А кто-то стоял сверху и смотрел, как он бьется. Какая-то женщина.
Задохнувшись, Алешка в ужасе распахнул глаза. Ночи не было.
Утреннее солнце золотило крышу палатки. Через поднятый полог внутрь заглядывал Олег, с озабоченным видом рассматривая малолетнего шурина.
— Алексей! Ты чего разорался-то? Случаем не лунатик? — усмехнувшись, сказал он. — Давай поднимайся мигом. Ребята уже на реке.
Алешка выпростал ноги из спальника, в котором основательно запутался, воюя с кошмарами. И тут открылось, что на ноге у него четыре свежие ссадины.
— Где это ты так до крови ободрался? — удивился Олег. — Или комара раздавил?
Алешка пожал плечами. Царапины саднили кожу.
* * *
— Эй, что за хрень? — Крик Багра разорвал тишину леса так внезапно, что старик Кравцов вздрогнул. — Что там за хрень, говорю?! — визгливо, по-девчачьи, голосил недавний зэк, тыча правой рукой в воздух.
Обычно они шли другим порядком: старик впереди, указывая дорогу, а Багор с наплечным мешком позади.
Но такое положение Багру не нравилось. Раздражало мотаться за чужой спиной — слишком похоже на недавнее хождение строем в колонии. А он торопился забыть обо всем, что связано с зоной. Поэтому вылез вперед и радовался свободе.
Теперь он бы предпочел, чтобы старик Кравцов первым наткнулся на странное зрелище. Нервы некстати сдали. Багор опасался теперь за свой авторитет.
Хотя, возможно, тут у любого поджилки бы затряслись: в черном провале между двумя елями возникло красное лицо. Кровавая маска без глаз. Вместо глаз — сучья сухие воткнуты.
Преодолевая дрожь в коленках, Багор подошел поближе и нервно захихикал, блестя фиксой. Красное лицо оказалось нарисованным на ободранном, без коры, кусочке ствола лиственницы. Сучки были обрубками старых, оструганных веток самого дерева.
Соседние деревья тоже разрисованы какими-то знаками.
Багор перевел дыхание.
— Это что за хрень? — спросил он Кравцова. Старик подошел глянуть.
— Откуда я знаю? — ответил он, хмурясь и оглядываясь по сторонам.
— Ты мне сказочки не мастырь — я тебе не городской лошок, — сказал Багор и вытащил из кармана нож-выкидушку.
Если смотреть с тропы, возникала полная иллюзия, что чье-то окровавленное лицо с сучками в глазницах висит прямо в воздухе, в черной тени между стволами.
— Может, это местные ваши тут шаманили?

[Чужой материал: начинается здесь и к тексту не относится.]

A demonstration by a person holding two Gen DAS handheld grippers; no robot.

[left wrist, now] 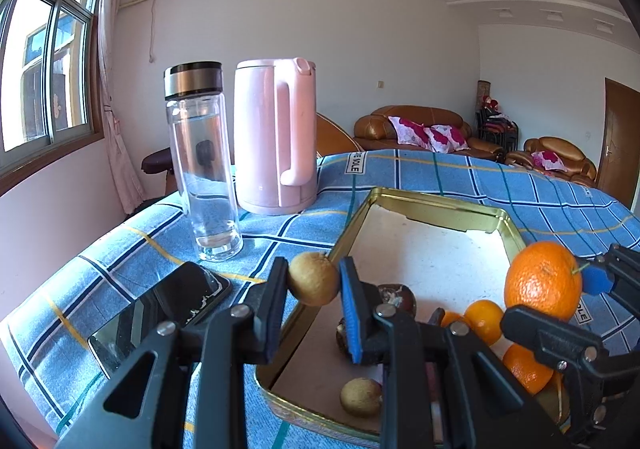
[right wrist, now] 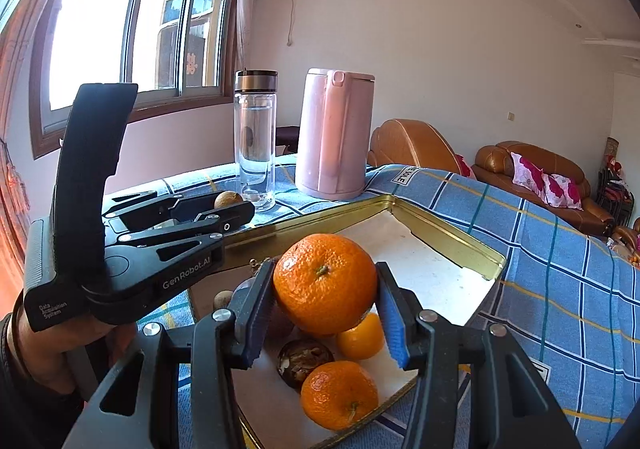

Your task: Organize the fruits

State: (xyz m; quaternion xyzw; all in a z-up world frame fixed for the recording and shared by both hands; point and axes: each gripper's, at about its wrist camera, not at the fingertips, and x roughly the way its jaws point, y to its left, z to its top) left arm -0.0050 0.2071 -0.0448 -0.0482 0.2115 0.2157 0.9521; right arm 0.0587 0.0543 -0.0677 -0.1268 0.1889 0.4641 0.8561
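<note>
My left gripper (left wrist: 314, 269) is shut on a small round brown fruit (left wrist: 313, 281), held just above the near-left rim of a gold tin tray (left wrist: 440, 205). Over the tray's near end, the right gripper (right wrist: 326, 289) is shut on a large orange (right wrist: 326, 283). Below it in the tray (right wrist: 440, 237) lie two smaller oranges (right wrist: 339, 395) (right wrist: 360, 337), a dark brown fruit (right wrist: 306, 361) and another small brown fruit (left wrist: 360, 397). In the right wrist view the left gripper (right wrist: 236, 209) shows at the left with its brown fruit (right wrist: 228, 200). The right gripper (left wrist: 556, 301) and its orange (left wrist: 544, 281) appear at the right of the left wrist view.
A blue checked cloth (left wrist: 520, 185) covers the table. A glass bottle (left wrist: 204, 169) and a pink kettle (left wrist: 276, 137) stand beyond the tray's left side. A black phone (left wrist: 160, 317) lies left of the tray. A person's hand (right wrist: 60, 345) holds the left gripper. Brown sofas (left wrist: 420, 125) stand behind.
</note>
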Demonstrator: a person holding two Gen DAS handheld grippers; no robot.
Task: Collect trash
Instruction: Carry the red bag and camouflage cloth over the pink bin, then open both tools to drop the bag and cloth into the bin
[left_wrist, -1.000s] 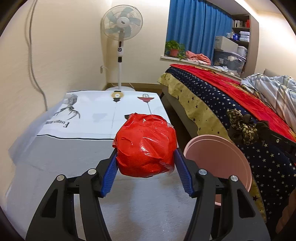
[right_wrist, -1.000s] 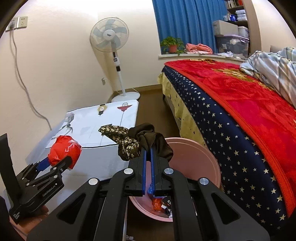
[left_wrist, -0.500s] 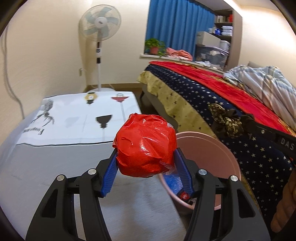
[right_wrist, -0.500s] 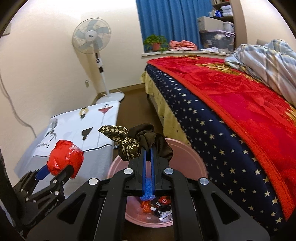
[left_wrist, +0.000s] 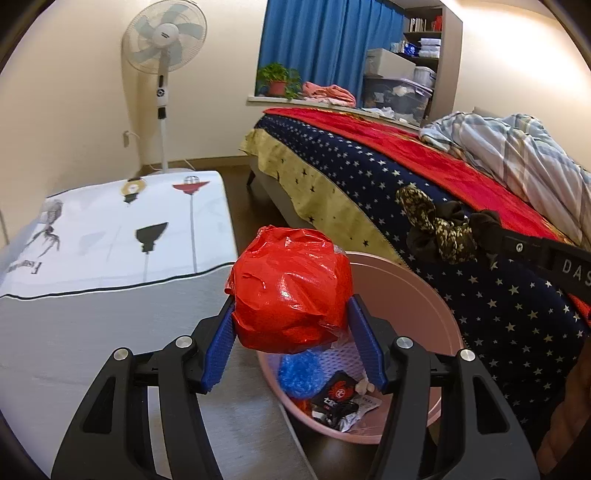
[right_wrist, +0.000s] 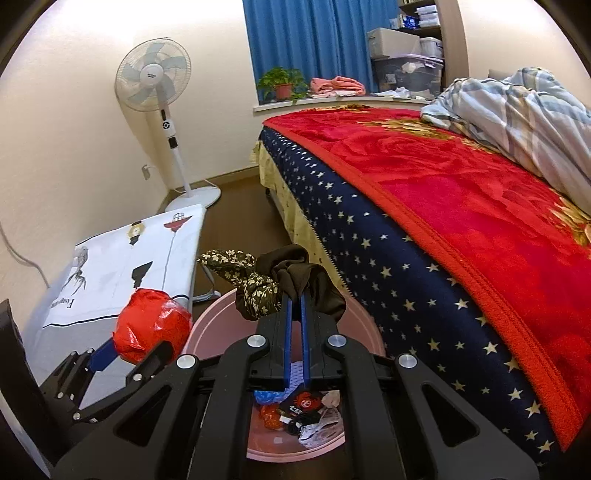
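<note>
The left tongs (left_wrist: 291, 332) are clenched on a red bag (left_wrist: 291, 288), a crumpled plastic ball pressed between both blue pads (left_wrist: 218, 347). In the left wrist view the bag hangs over the pink bin's (left_wrist: 436, 306) rim at about 9 o'clock of its mouth, above the floor between worktop and bed. In the right wrist view the same bag (right_wrist: 151, 325) sits at 9 o'clock from the tongs there, just beside the bin's (right_wrist: 207, 325) left edge.

The right tongs (right_wrist: 295, 299) are squeezed nearly together on a cloth (right_wrist: 288, 280), a dark brown piece bunched with a floral-print piece, gripped at the fingertips and held over the bin's mouth. From the left wrist view that cloth (left_wrist: 439, 229) shows at 2 o'clock, in front of the bed's starred blanket (left_wrist: 369, 184).

Inside the bin lie wrappers (left_wrist: 340, 402) and a blue wad (left_wrist: 299, 373) at the bottom.

The worktop (left_wrist: 110, 236), under a white printed cover, lies at 10 o'clock of the left tongs. A fan (left_wrist: 162, 40) stands by the wall at 11 o'clock, and a plant (left_wrist: 277, 77) sits on the sill at 12 o'clock.
</note>
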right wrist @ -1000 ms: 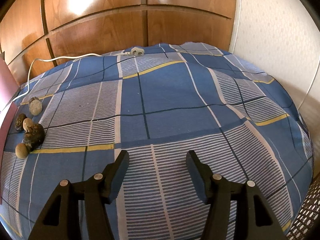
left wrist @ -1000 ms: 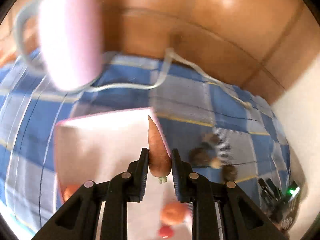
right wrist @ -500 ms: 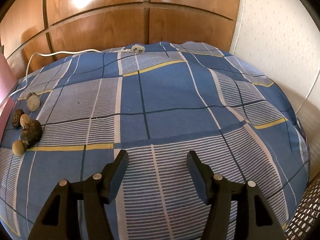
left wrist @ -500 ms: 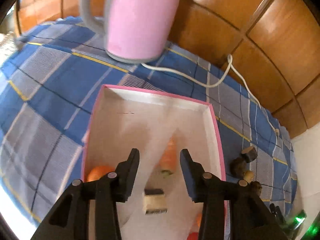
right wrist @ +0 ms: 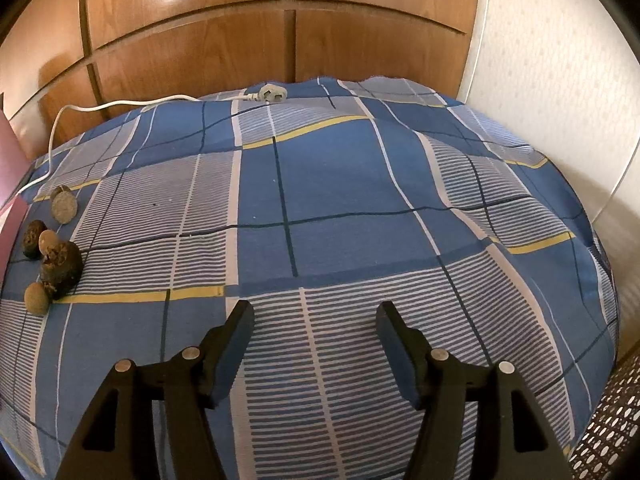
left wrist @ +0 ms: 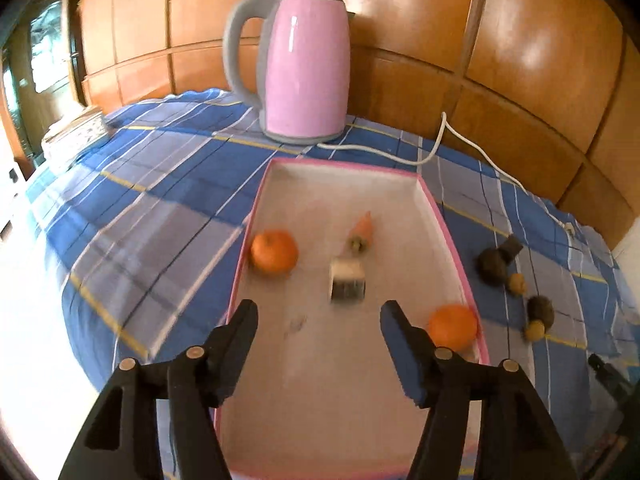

Чукчи, — сказал Багор.
— Манси, — поправил старик.
— Манси, ханси — один хрен, — огрызнулся зэк. — Ты меня понял. Ведь это они?
— Откуда мне знать? — сказал старик, обводя глазами место. — Мало ли что тут по лесу шастает? Может, они.
Это неопределенное «они» Багру страшно не понравилось. Больно зловеще звучало посреди глухой тайги.
Багор потыкал ножом, поковырял «лицо» на дереве. Усмехнулся — ничего себе, хитрая обманка.
— Лучше не трогай, — предупредил Кравцов.
Багор оглянулся. Старик тревожно крутил головой, стоя в двух шагах от тропы.
А за его спиной, в глубине леса, стояла какая-то девка. Багор не успел разглядеть ее лица — заметив, что он ее видит, она отвернулась и по-змеиному скользнула за ближайшую ель.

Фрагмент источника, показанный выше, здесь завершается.